In the middle of the twentieth century, the phone company learned to sell the dead time on a line, if there were enough lines. That is, if people make noise into the phone line only eighty percent of the time, then if you can switch conversations off as soon as someone falls silent, reconnect them through the first available line as soon as there’s any sound, and do it all fast enough so that no one notices the brief cutting off of the beginnings of sounds—well, then, you need only four lines per five conversations.
In the mid-1960s, to maintain communications in the event of a nuclear war, USDoD came up with ARPAnet, which begat Internet, a term you still hear old people call it in their boomtalk, instead of just “the net” it has evolved into, a system for moving e-mail in which each message knows where it is going and wanders from node to node in a network, taking every opportunity to get closer to its destination.
By 1990, intelligence organizations were using the splitting up of messages across multiple channels to make it impossible to monitor a conversation; one split second of it went across the country from microwave tower to microwave tower, the next split second went through an unused TV channel on a satellite, the next jumped around the world on satellite-to-satellite relays, and it all got together at the phone.

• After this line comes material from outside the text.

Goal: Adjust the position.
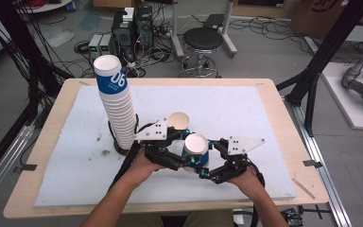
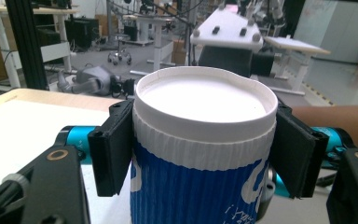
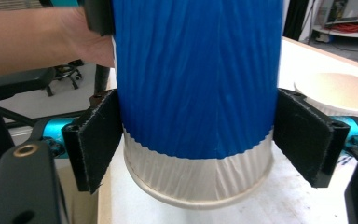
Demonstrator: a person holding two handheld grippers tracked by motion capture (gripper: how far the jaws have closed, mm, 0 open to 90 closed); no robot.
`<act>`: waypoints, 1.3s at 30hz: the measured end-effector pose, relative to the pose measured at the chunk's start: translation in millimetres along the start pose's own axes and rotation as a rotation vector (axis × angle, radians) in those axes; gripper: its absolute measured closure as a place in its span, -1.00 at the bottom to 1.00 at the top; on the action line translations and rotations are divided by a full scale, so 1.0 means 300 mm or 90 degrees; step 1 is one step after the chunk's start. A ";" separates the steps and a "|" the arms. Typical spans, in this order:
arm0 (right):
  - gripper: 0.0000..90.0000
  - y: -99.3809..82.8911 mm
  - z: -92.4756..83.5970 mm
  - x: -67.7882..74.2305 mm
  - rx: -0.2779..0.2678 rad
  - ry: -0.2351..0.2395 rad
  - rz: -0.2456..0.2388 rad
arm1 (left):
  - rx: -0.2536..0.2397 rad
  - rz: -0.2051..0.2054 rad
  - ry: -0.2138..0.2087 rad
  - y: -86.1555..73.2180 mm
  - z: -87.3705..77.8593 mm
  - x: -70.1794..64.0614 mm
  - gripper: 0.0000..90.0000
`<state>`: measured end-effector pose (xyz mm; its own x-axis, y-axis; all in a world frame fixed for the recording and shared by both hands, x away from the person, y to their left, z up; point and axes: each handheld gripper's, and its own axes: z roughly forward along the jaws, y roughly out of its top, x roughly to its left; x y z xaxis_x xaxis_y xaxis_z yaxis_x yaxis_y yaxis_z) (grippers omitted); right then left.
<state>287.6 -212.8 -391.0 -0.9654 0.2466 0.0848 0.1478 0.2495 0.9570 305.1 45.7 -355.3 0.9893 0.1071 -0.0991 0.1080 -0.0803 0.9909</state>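
A blue-sleeved white paper cup stands upright between both grippers at the table's middle front. My left gripper comes in from the left. In the left gripper view it is shut on the cup, with both pads pressed just under the rim. My right gripper comes in from the right and lower. In the right gripper view it is shut on the cup near the base, where the blue sleeve ends. The cup's interior is empty.
A tall leaning stack of paper cups stands at the left on the white mat. A single empty cup stands just behind the held one, and its rim lies close to my right gripper. The wooden table edge borders the mat.
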 end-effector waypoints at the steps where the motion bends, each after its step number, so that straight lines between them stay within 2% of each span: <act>1: -0.58 -0.002 0.002 -0.001 0.000 0.004 0.000 | -0.002 0.001 -0.001 0.001 0.001 0.000 -0.34; 8: -0.57 -0.009 0.001 -0.003 -0.004 0.011 0.003 | -0.005 0.001 -0.003 0.001 0.002 -0.001 -0.34; 14: -0.40 -0.004 -0.006 -0.001 0.007 0.008 -0.015 | -0.009 0.002 -0.005 0.001 0.001 -0.002 -0.32; 18: -0.33 0.000 -0.007 0.001 0.020 0.008 -0.021 | -0.001 0.005 -0.003 -0.001 0.002 -0.005 -0.32; 20: -0.32 0.001 -0.008 0.002 0.028 0.009 -0.021 | 0.007 0.006 0.008 0.000 0.005 -0.014 -0.34; 21: -0.32 0.001 -0.008 0.002 0.030 0.009 -0.022 | 0.013 0.004 0.013 0.001 0.007 -0.019 -0.40; 23: -0.32 0.000 -0.010 0.000 0.035 0.006 -0.022 | 0.022 -0.017 0.012 0.001 0.008 -0.019 -0.63; 24: -0.32 -0.001 -0.013 -0.001 0.037 0.005 -0.019 | 0.027 -0.018 0.011 0.000 0.007 -0.018 -0.66; 33: -0.32 0.000 -0.036 -0.009 0.073 -0.006 -0.027 | 0.062 -0.014 0.023 0.004 -0.025 -0.017 -0.66; 39: -0.32 0.015 -0.041 -0.015 0.133 -0.009 -0.046 | 0.099 -0.009 0.029 0.021 -0.043 -0.015 -0.66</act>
<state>289.9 -224.4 -383.7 -0.9721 0.2343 0.0123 0.1210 0.4559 0.8818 300.1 57.5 -347.4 0.9826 0.1532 -0.1054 0.1392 -0.2305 0.9631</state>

By 2028, that technique is no longer used for security; it’s simply the most efficient way to use the trillions of fibrop pathways and laser groundto-satellite links. But it has the same effect: nothing and no one can jam information as long as it’s coming from and going to enough different places at once. You can keep any one person from talking or listening… but that’s all.
And the same trillions of channels are the ones on which the UN, the governments, and the corporations depend. They can no more unplug than you can stop breathing; or rather the cost of doing either would be the same.
It’s afternoon in the Western Pacific and the weather is pleasant and warm. Carla Tynan has brought her yacht up to the surface to spend a while sunbathing on the deck. A few years ago, when she had the NOAA job, she put most of her savings from her software patents into getting her skin cancer-proofed, so she could enjoy the sun no matter what happened to the ozone, and into MyBoat, her submersible yacht.
That meant she was officially broke, which badly upset Louie, her husband at the time, though she certainly hadn’t touched his money or even asked for any of it.